Explaining how the ICER reached this pricing conclusion, the report states: “In the case of these two gene therapies, more than 99% of the traditional cost-effectiveness ‘value’ is generated by cost offsets of eliminating prophylactic treatment that itself is widely considered to be far too expensive to be cost-effective. Therefore, to calculate the HBPB for these gene therapies we have applied our alternative cost-effectiveness methodology that shares the savings from cost offsets between the life science company and the health system.”
The organisation’s conclusion is that one-time gene therapies can be priced in the millions because the potential lifelong benefits outweigh both the costs of alternative, repeated treatments, and due to other benefits provided to the US healthcare system. With such a conclusion, the future of pricing for curative treatments seems set to be potentially in the millions per treatment.
Equity of access
The issue when taking a broader view of advanced therapy pricing is that countries with the economic means of the US can afford to spend millions on single-dose treatments, but there are many more countries where that is not possible.
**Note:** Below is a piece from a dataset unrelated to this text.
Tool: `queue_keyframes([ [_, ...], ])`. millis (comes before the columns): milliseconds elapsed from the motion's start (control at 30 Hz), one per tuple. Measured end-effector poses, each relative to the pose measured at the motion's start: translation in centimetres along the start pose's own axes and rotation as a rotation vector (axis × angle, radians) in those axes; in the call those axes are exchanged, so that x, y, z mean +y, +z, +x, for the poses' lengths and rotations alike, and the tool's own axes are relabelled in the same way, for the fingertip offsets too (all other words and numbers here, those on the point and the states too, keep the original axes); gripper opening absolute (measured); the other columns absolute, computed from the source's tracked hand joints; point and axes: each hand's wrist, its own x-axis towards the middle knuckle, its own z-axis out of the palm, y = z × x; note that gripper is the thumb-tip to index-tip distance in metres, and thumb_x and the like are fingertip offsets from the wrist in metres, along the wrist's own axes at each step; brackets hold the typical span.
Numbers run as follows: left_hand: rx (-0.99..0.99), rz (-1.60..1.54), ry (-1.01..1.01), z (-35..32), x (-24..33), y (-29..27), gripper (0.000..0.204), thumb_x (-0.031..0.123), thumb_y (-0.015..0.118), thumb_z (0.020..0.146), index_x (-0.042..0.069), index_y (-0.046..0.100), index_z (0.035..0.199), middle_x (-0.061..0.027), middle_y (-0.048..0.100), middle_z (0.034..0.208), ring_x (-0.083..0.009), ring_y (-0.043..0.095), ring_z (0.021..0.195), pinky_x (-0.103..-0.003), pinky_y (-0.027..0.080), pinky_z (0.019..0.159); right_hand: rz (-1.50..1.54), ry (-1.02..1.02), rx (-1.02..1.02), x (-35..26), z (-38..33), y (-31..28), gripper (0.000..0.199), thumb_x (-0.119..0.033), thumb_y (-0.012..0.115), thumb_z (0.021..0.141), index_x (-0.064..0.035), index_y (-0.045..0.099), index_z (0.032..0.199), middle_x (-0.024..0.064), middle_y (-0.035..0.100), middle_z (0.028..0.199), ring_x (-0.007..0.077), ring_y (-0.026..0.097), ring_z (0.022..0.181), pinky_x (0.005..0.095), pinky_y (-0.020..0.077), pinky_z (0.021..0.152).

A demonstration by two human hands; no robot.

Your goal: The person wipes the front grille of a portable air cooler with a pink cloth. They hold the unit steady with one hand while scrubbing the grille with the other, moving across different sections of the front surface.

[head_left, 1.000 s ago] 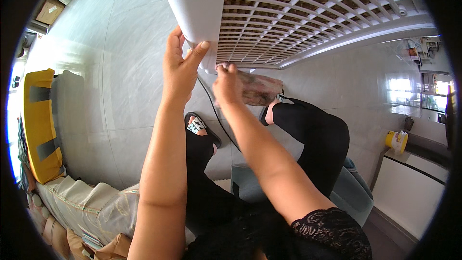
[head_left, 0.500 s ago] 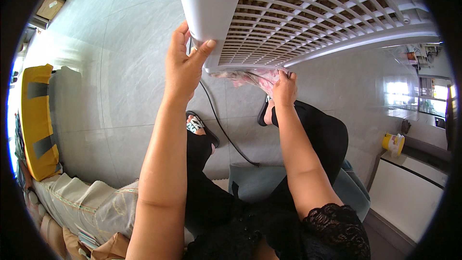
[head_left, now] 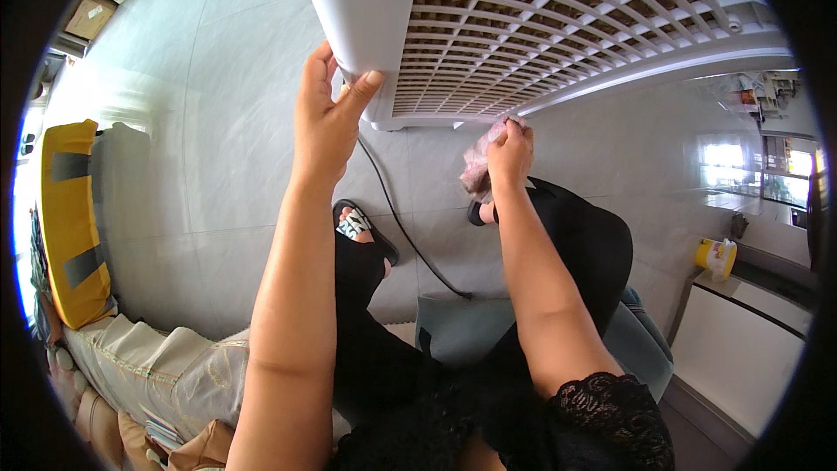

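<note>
A large white air cooler (head_left: 359, 13) fills the top of the view, with a slatted grille (head_left: 510, 30) and brown material behind it. My left hand (head_left: 324, 126) is closed around its lower left corner, the thumb on the near face and the fingers round the far side. Just below the grille's lower edge, my right hand (head_left: 511, 157) is closed on a bunched pink-and-white cloth (head_left: 478, 164). The cloth hangs down to the left of that hand, apart from the left one. Part of the cloth inside the fist is hidden.
A black cord (head_left: 394, 218) runs over the grey tiled floor (head_left: 235, 139) between my sandalled feet. At left stands a yellow-and-grey padded piece (head_left: 71, 218) beside a cloth-covered seat (head_left: 157, 362). To the right, a yellow tub (head_left: 715, 257) rests on a white cabinet (head_left: 737, 349).
My right hand has drawn the cloth away from the cooler's lower edge, and it now hangs bunched. The cooler's corner has shifted slightly left with my left hand still on it.
</note>
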Motion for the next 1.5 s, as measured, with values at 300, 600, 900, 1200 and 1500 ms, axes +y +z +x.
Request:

The pandemic showcased on a global scale that economic firepower equates to having earlier access or even priority to medical treatments, and there is a danger that a similar situation could occur with advanced therapies.
A recent article published by the World Economic Forum asked this question, specifically in regard to the most expensive branch of advanced therapies: gene therapies. Though costing could potentially be adjusted to allow access to treatments, there are more fundamental issues that would need to be addressed to ensure that more countries have the potential to offer such ground-breaking treatments. The article outlines, “The complex equipment, expert personnel, and mature regulatory environments necessary to develop, test, and administer gene therapies are largely insufficient or absent in low- and middle-income countries.”
The authors write that the majority of the world is excluded from the benefits of modern medicine, and called for greater effort to cater research and financing for low- to middle-income countries. The alternative is to allow a divergence in health outcomes to grow between high-income countries and the rest of the world. When even high-income regions like Europe are refusing to meet the price tag of certain gene therapies, it is likely the debate on pricing is set to continue in the long-term.